How IBM started grading its developers' productivity

By , Network World |  IT Management, IBM

Taking the time to identify IBM's top software developers wasn't easy. Nor was it easy to figure out if all of its developers were fully utilized. Plus, utilization alone isn't an effective way of measuring the contribution of an individual. Is a developer producing quality work?

The Cast technology answers those questions and more while bringing some science to its measurements, and it also plays into IBM's plans to motivate its developers.

"When you think about a software developer, and you think about that talent, what are they interested in doing? A lot of them want to write software. That's why they went into the profession. But they also want to be known as the best software developer on the planet Earth," Howard says.

By defining sets of outcomes, or measures, that everyone in IBM's software development community (and its HR reps) could agree on, the Cast system makes it possible to quantify performance. "Essentially it permitted our people to walk around with a scorecard.
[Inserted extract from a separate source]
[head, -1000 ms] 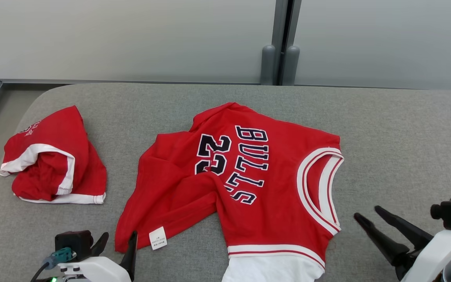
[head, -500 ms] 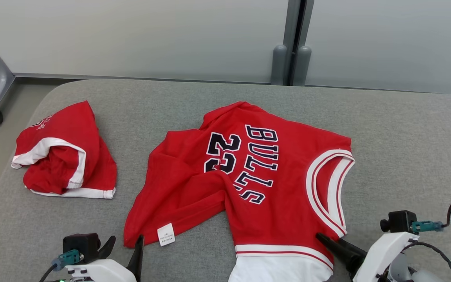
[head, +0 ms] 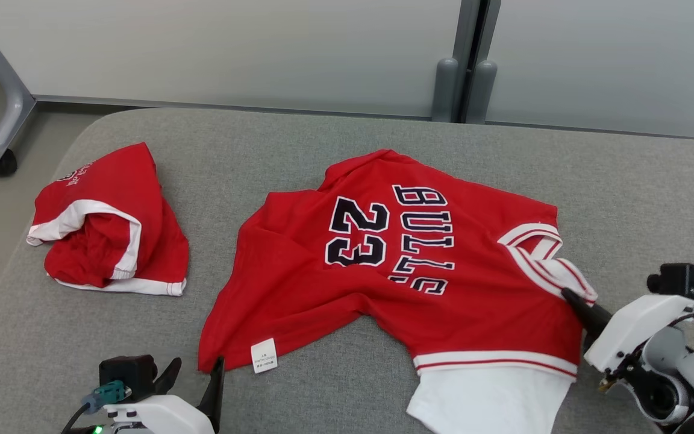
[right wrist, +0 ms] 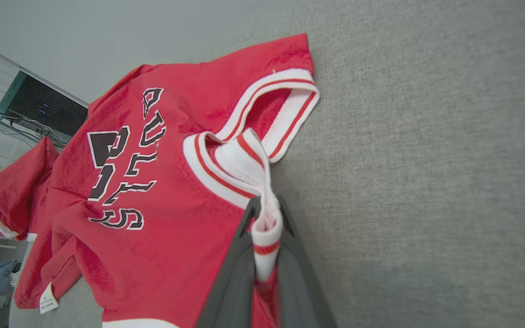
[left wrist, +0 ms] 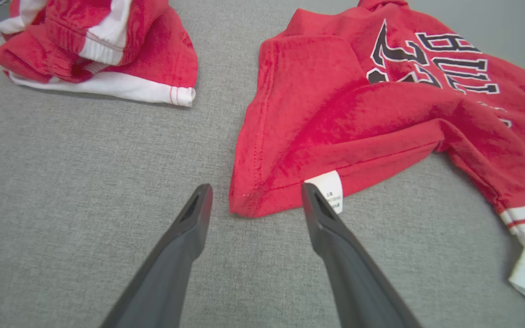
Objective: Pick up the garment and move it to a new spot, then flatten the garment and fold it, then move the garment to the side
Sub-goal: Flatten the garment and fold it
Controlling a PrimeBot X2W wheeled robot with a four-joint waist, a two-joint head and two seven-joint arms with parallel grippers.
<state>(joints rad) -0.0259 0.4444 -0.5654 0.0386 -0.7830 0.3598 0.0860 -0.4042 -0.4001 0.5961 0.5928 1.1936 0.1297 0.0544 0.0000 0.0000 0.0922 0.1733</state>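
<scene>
Grey fabric-covered table (head: 335, 129) spans the head view with pale wall panels (head: 232, 48) behind; the red Bulls jersey (head: 383, 289) lies rumpled at its centre, "23" lettering up, and crumpled red shorts (head: 112, 223) with white trim sit well apart at the robot's left. Right gripper (head: 567, 294): fingers closed on the jersey's white-and-red striped trim (right wrist: 244, 168), bunched between them at the jersey's right edge. Left gripper (left wrist: 254, 189): fingers spread wide either side of the jersey's near hem corner, one tip just beside the white care label (left wrist: 331, 189); contact with cloth cannot be told.
</scene>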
They could begin to earn points, based on the results or the value they were driving for the business," Howard says.

With IBM's new system, reputation becomes something tangible. "Somebody can enhance their reputation within the community based on results that they're delivering."

The program also helps to identify performance shortfalls and skills deficiencies. "We use it to identify where more training is needed," Howard says. Training budgets are tight, so "when you spend it, you've got to spend it really smartly, aim it at the right place."

It also enables developers to get on-the-spot insight into the quality of the work they're producing. With that kind of feedback, developers can make mid-course corrections that are necessary to succeed, Howard says.

So how do IBM's developers feel about the grading system?

Reactions are mixed, Howard says. Some developers embrace it aggressively -- especially those who tend to be data-driven, he says. Some are proactive about using the system to get feedback on their own work. Other times managers bring the data to a team member's attention.

"This is never intended to be a penalty conversation," Howard points out. "We're in a continuous learning environment, and if everybody feels safe around that point, it can be better integrated."

Overall, the system has proven to be very valuable, Howard says. "It has really wrapped our worldwide community together in a way that we didn't anticipate."